• [Exercise instructions]: Please give an exact transcription of the records shown below.

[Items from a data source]
────────────────────

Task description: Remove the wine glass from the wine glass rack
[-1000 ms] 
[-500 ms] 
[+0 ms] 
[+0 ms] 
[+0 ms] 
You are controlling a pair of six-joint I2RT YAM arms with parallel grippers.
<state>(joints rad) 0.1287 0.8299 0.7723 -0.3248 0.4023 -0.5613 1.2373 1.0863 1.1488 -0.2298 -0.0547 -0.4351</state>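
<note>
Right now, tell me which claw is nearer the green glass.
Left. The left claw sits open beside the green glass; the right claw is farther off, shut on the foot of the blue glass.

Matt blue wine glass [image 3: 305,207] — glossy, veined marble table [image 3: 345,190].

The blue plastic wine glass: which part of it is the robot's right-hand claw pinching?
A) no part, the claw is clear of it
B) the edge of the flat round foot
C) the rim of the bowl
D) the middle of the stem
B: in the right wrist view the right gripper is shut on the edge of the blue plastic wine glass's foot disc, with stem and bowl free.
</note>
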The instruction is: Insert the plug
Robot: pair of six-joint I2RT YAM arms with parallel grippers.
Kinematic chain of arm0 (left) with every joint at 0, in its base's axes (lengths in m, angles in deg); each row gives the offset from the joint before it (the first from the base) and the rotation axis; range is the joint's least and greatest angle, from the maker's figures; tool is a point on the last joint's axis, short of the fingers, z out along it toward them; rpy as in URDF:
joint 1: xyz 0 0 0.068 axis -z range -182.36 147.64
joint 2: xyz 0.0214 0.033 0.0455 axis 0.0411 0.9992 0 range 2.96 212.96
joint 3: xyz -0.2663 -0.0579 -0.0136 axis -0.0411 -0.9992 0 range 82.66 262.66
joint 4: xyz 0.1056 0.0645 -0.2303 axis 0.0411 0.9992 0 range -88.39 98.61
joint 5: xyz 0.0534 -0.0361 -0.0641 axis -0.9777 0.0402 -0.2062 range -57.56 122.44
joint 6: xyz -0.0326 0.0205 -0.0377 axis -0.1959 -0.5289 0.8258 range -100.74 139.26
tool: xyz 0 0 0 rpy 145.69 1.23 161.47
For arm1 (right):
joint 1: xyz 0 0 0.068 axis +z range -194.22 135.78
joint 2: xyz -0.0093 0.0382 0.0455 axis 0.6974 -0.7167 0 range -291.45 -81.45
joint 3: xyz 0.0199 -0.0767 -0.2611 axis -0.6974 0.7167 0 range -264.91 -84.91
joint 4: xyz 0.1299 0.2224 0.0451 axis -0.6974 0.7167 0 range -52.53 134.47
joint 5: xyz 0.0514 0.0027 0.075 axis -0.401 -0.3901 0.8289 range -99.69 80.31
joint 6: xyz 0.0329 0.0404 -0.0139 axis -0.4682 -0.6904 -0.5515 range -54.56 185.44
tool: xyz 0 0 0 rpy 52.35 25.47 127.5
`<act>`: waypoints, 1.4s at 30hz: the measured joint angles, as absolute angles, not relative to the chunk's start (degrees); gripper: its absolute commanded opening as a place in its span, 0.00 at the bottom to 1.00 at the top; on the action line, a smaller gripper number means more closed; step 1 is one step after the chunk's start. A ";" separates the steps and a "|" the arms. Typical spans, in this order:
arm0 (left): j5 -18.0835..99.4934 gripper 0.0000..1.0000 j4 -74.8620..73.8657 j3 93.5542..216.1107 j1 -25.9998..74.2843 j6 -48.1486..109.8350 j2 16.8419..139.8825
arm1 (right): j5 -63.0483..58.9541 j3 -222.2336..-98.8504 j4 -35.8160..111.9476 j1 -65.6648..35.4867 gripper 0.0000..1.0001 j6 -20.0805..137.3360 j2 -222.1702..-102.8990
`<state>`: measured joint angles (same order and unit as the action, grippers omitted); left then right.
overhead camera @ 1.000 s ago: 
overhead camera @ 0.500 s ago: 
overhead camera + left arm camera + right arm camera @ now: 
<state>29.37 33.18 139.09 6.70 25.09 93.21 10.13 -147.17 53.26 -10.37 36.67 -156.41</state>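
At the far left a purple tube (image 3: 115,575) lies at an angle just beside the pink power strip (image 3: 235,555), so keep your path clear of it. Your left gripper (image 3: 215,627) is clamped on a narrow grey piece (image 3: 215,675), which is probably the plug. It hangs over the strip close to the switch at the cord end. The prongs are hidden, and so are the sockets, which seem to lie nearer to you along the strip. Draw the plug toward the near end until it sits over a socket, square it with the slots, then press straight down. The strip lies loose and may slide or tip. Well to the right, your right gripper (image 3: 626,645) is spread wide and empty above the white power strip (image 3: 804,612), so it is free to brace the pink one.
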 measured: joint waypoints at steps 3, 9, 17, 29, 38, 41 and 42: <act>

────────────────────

• [Written answer]:
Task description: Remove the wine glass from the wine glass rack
[-1000 ms] 
[-500 ms] 
[+0 ms] 
[+0 ms] 
[+0 ms] 
You are controlling a pair of six-joint I2RT YAM arms with parallel grippers.
<state>(joints rad) 0.1287 0.8299 0.7723 -0.3248 0.4023 -0.5613 1.2373 1.0863 1.1488 -0.2298 -0.0547 -0.4351</state>
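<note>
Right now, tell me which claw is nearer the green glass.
Left. The left claw sits open beside the green glass; the right claw is farther off, shut on the foot of the blue glass.

Matt blue wine glass [image 3: 305,207] — glossy, veined marble table [image 3: 345,190].

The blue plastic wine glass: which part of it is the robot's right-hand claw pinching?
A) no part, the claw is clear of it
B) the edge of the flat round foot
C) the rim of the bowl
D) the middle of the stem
B: in the right wrist view the right gripper is shut on the edge of the blue plastic wine glass's foot disc, with stem and bowl free.
</note>
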The instruction is: Insert the plug
Robot: pair of six-joint I2RT YAM arms with parallel grippers.
Kinematic chain of arm0 (left) with every joint at 0, in its base's axes (lengths in m, angles in deg); each row gives the offset from the joint before it (the first from the base) and the rotation axis; range is the joint's least and greatest angle, from the maker's figures; tool is a point on the last joint's axis, short of the fingers, z out along it toward them; rpy as in URDF:
joint 1: xyz 0 0 0.068 axis -z range -182.36 147.64
joint 2: xyz 0.0214 0.033 0.0455 axis 0.0411 0.9992 0 range 2.96 212.96
joint 3: xyz -0.2663 -0.0579 -0.0136 axis -0.0411 -0.9992 0 range 82.66 262.66
joint 4: xyz 0.1056 0.0645 -0.2303 axis 0.0411 0.9992 0 range -88.39 98.61
joint 5: xyz 0.0534 -0.0361 -0.0641 axis -0.9777 0.0402 -0.2062 range -57.56 122.44
joint 6: xyz -0.0326 0.0205 -0.0377 axis -0.1959 -0.5289 0.8258 range -100.74 139.26
tool: xyz 0 0 0 rpy 145.69 1.23 161.47
For arm1 (right):
joint 1: xyz 0 0 0.068 axis +z range -194.22 135.78
joint 2: xyz -0.0093 0.0382 0.0455 axis 0.6974 -0.7167 0 range -291.45 -81.45
joint 3: xyz 0.0199 -0.0767 -0.2611 axis -0.6974 0.7167 0 range -264.91 -84.91
joint 4: xyz 0.1299 0.2224 0.0451 axis -0.6974 0.7167 0 range -52.53 134.47
joint 5: xyz 0.0514 0.0027 0.075 axis -0.401 -0.3901 0.8289 range -99.69 80.31
joint 6: xyz 0.0329 0.0404 -0.0139 axis -0.4682 -0.6904 -0.5515 range -54.56 185.44
tool: xyz 0 0 0 rpy 52.35 25.47 127.5
`<act>`: waypoints, 1.4s at 30hz: the measured joint angles, as absolute angles, not relative to the chunk's start (degrees); gripper: its absolute commanded opening as a place in its span, 0.00 at the bottom to 1.00 at the top; on the action line, a smaller gripper number means more closed; step 1 is one step after the chunk's start. A ";" separates the steps and a "|" the arms. Typical spans, in this order:
arm0 (left): j5 -18.0835..99.4934 gripper 0.0000..1.0000 j4 -74.8620..73.8657 j3 93.5542..216.1107 j1 -25.9998..74.2843 j6 -48.1486..109.8350 j2 16.8419..139.8825
arm1 (right): j5 -63.0483..58.9541 j3 -222.2336..-98.8504 j4 -35.8160..111.9476 j1 -65.6648..35.4867 gripper 0.0000..1.0001 j6 -20.0805..137.3360 j2 -222.1702..-102.8990
`<state>`: measured joint angles (same order and unit as the action, grippers omitted); left then right.
overhead camera @ 1.000 s ago: 
overhead camera @ 0.500 s ago: 
overhead camera + left arm camera + right arm camera @ now: 
<state>29.37 33.18 139.09 6.70 25.09 93.21 10.13 -147.17 53.26 -10.37 36.67 -156.41</state>
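At the far left a purple tube (image 3: 115,575) lies at an angle just beside the pink power strip (image 3: 235,555), so keep your path clear of it. Your left gripper (image 3: 215,627) is clamped on a narrow grey piece (image 3: 215,675), which is probably the plug. It hangs over the strip close to the switch at the cord end. The prongs are hidden, and so are the sockets, which seem to lie nearer to you along the strip. Draw the plug toward the near end until it sits over a socket, square it with the slots, then press straight down. The strip lies loose and may slide or tip. Well to the right, your right gripper (image 3: 626,645) is spread wide and empty above the white power strip (image 3: 804,612), so it is free to brace the pink one.
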 measured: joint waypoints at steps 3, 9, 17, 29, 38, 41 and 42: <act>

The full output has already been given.